- Asking the driver to open the bonnet and then inspect it manually;
- Asking the driver to open the boot and then inspect it manually;
- Placing a device that looks like a stick with a mirror at one end to inspect the bottom of the car.
The car I'm given right now is a Tata Venture, which helps me bypass points 1 and 2. But this is what intrigues me. Of course, security checks are crucial, especially since 26/11. But how effective are these checks?
For a moment, consider yourself a terrorist travelling in a Tata Venture. You have two options:
- Carrying a bomb or firearms inside the car and pass safely, or
- Using Fevikwik or Dendrite to stick the bomb underneath the car and get caught.
Which option would you choose?
As a great man had once claimed, airports are not the prettiest aspects of a common man's life. The worst part of them, especially over the past ten years, has been security check. The removal of jackets and shoes; taking laptops out of bags; disposal of bottles of water; suspicious looks at, well, let's not get racial here.
The most intriguing aspect, though, is the list of items one cannot carry on an aircarft as carry-on baggage. Golf clubs are fine, but the list mysteriously includes items like bows and arrows. This made me visualise:
Consider a terrorist or a hijacker, boarding an aircraft. He carries a bow, and behind him, a quiver of arrows.
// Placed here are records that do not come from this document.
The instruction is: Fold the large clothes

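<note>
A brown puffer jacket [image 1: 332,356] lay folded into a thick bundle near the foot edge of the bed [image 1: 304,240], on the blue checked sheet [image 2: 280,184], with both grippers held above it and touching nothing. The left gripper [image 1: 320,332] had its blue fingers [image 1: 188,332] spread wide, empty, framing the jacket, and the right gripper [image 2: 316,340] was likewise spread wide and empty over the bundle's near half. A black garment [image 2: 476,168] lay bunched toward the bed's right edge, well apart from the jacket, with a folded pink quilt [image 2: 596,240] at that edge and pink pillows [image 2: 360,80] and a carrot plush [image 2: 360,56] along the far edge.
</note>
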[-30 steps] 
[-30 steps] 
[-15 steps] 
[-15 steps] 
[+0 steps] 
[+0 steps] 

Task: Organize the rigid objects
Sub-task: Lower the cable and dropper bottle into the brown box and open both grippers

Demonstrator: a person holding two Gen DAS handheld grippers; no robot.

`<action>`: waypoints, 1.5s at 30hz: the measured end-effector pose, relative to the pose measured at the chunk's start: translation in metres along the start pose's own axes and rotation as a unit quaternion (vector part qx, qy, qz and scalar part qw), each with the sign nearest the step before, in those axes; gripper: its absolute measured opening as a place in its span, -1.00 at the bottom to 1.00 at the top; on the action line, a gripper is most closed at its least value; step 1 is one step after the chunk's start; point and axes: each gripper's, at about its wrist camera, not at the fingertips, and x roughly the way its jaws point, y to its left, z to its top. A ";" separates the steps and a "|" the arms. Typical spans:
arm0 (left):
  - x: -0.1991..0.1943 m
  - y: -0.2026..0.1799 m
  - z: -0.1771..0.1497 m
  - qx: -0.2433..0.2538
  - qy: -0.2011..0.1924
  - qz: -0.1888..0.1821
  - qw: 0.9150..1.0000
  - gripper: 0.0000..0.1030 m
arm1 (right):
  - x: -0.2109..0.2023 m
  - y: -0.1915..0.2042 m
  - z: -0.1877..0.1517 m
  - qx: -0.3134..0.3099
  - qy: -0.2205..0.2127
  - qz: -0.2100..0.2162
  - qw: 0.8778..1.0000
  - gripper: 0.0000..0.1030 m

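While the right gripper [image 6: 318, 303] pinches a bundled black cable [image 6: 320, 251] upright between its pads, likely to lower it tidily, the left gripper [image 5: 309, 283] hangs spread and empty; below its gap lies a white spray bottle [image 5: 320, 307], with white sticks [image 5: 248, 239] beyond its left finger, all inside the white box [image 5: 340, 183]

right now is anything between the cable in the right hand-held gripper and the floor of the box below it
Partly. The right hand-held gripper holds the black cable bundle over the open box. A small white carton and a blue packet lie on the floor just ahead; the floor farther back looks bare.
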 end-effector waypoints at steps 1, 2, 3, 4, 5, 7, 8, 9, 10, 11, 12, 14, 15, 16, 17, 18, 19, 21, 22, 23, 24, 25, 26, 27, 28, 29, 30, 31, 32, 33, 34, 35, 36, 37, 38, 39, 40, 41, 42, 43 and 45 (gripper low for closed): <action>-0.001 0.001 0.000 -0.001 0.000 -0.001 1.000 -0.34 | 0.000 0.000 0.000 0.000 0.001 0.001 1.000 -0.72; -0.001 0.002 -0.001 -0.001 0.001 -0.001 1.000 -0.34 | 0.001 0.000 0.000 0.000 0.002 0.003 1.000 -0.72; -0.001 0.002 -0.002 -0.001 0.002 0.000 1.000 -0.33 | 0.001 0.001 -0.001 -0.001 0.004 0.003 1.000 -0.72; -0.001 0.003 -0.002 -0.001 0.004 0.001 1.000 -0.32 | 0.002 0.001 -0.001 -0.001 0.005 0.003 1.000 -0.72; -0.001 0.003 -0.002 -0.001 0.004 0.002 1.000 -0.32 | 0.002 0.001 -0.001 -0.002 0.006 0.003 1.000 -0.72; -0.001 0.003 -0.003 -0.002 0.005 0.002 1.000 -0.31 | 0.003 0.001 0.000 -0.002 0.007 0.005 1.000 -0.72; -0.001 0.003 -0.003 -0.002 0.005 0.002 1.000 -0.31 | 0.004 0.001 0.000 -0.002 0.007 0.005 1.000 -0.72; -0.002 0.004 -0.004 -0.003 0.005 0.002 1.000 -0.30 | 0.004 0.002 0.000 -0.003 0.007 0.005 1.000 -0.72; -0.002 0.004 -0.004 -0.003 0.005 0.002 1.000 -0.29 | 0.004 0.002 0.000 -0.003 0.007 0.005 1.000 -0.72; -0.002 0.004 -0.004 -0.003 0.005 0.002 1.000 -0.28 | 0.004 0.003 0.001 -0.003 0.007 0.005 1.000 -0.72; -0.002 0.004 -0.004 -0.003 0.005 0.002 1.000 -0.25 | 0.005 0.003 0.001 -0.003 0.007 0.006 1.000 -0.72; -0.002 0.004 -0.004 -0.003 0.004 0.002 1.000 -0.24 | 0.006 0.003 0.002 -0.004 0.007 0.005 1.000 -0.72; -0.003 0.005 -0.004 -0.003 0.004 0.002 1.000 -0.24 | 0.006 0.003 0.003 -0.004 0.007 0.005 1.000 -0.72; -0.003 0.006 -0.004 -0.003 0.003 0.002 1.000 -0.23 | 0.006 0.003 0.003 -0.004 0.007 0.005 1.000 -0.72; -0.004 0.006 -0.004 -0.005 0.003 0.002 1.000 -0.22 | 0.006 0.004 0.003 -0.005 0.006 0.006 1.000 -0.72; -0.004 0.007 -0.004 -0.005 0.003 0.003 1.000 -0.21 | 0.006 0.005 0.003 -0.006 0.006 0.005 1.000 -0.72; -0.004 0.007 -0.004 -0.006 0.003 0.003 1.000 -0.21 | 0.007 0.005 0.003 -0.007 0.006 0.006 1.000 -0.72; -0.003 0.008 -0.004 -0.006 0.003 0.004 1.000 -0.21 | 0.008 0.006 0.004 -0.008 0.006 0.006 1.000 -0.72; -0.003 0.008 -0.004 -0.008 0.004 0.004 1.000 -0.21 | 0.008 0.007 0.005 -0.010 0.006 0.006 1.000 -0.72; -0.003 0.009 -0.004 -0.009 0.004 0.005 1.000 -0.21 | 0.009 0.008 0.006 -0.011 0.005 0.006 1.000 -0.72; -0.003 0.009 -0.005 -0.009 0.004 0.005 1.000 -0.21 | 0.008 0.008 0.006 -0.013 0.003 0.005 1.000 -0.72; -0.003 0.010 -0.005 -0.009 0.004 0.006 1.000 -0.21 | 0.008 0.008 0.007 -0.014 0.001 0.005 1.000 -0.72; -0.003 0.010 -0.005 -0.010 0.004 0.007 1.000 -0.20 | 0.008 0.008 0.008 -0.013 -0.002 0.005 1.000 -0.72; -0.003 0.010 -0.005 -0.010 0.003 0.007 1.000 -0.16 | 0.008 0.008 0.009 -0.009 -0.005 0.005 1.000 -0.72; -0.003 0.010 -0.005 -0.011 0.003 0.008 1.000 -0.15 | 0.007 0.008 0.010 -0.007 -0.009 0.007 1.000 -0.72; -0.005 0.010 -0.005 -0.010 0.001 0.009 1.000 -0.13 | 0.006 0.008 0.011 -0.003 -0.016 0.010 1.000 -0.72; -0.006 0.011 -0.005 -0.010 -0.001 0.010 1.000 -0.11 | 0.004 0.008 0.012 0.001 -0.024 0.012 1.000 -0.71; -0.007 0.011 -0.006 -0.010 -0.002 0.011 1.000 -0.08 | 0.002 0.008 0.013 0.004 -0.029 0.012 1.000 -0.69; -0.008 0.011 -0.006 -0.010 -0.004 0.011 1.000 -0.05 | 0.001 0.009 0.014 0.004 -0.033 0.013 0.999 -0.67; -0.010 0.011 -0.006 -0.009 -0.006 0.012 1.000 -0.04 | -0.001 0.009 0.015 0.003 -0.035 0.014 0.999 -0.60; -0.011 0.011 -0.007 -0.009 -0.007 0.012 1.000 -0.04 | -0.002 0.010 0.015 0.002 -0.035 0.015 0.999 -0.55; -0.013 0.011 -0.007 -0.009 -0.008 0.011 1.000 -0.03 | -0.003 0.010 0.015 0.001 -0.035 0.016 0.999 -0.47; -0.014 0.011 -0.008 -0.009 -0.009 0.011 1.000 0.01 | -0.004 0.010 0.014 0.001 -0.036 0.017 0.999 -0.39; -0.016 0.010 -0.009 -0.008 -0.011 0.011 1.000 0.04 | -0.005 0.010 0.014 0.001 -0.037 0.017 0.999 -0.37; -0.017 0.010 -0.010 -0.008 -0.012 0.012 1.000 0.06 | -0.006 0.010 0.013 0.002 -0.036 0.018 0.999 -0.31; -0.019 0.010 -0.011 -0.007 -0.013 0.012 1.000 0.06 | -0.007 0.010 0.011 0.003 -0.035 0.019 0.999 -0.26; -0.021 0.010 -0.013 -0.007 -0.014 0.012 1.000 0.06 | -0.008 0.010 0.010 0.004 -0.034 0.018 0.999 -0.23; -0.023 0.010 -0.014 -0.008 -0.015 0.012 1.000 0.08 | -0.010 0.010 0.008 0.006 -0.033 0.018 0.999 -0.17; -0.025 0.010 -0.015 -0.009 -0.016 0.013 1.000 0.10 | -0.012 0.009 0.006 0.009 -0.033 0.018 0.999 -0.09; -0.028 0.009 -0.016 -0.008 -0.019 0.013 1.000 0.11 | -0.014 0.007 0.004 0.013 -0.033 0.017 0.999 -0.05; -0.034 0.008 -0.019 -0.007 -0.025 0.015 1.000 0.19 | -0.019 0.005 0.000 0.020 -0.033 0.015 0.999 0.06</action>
He accommodates the entire package within the minuscule space (built under the assumption that a position as vertical as possible and legs bent at an acute angle at the knees are the most preferred position for the average individual) allotted to every everyone.
Now, he tries to hijack the aircraft. He slowly walks out, possibly pushing his neighbour quite roughly (in case our hero had a window or a middle seat). He takes position, takes out his arrow of choice from his quiver, takes his own time to pull the bowstring, takes aim casually at one individual (with several people behind him) and asks the flight to be taken to the interiors of Tibet instead of Delhi.
Or, if the hijacker is really ambitious, he possibly goes up to the cockpit (is it just me, or does everyone else find the word obscene as well?), with an aircraft full of passengers behind him, takes aim at the pilot (and not his crew, since it's only one bow), and commands him...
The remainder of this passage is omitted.